DeepMind’s Gopher is a 280 billion parameter transformer language model. The researchers claimed that the model almost halves the accuracy gap from GPT-3 to human expert performance, exceeding forecaster expectations and lifting performance over current state-of-the-art language models across roughly 81% of tasks.
Deepmind’s another addition to their animal-inspired lineup of models is Chinchilla – a 70B parameters model is designed to be compute-optimal. With 1.4 trillion tokens in its training data, Chinchilla was found to be optimally trained by equally scaling both model size and training tokens. Despite using the same compute budget as Gopher, Chinchilla boasts 4x more training data, making it a formidable contender in the language model space.
The avalanche of scientific data has made it tough to find valuable insights.
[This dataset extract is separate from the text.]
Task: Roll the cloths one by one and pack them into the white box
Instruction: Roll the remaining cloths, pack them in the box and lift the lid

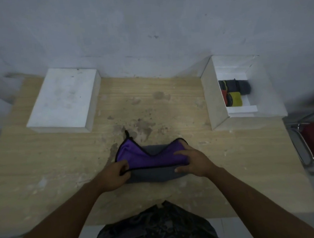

While search engines can help, they alone can’t organise scientific knowledge. Enter Galactica, Meta’s large language model that can store, combine, and reason about scientific data. Trained on a large corpus of scientific papers, it outperformed existing models in a range of scientific tasks. However, the model was removed three days after its launch.
The problem child of the LLM world caught quite a lot of attention after a Google former engineer Blake Lemoine claimed it to be sentient while testing the family of language models. Developed by Google with 137 billion parameters, LaMDA was created by fine-tuning a group of transformer-based neural language models and was pre-trained using a dataset of 1.5 trillion words, 40 times larger than previous models.
Also read: The Wait for LaMDA is Almost Over
Amazon’s AlexaTM is the company’s 20 billion parameter large language model. Its unique encoder and decoder setup improves its performance on machine translation, making it stand out from the competition. Despite having only 1/8 the parameters of its rival GPT-3, it outperformed it on both SQuADv2 and SuperGLUE benchmarks.
Last month, Bloomberg unveiled BloombergGPT, a new large-scale generative AI model, specifically designed to tackle the complex landscape of the financial industry. This highly trained language model, optimised to parse and process vast quantities of financial data, seems promising in the NLP domain.
Last month, researchers at Huawei announced PanGu-Σ Trained on Ascend 910 AI processors. MindSpore 5 served as the framework, as the model underwent rigorous training with a whopping 329 billion tokens over a hundred days.
Microsoft released, “Language Is Not All You Need: Aligning Perception with Language Models,” featuring the remarkable Kosmos-1 multimodal large language model (MLLM). The tech giant’s team argues that MLLMs represent a critical leap forward in unlocking unprecedented capabilities and opportunities in language comprehension, far surpassing the capabilities of traditional LLMs.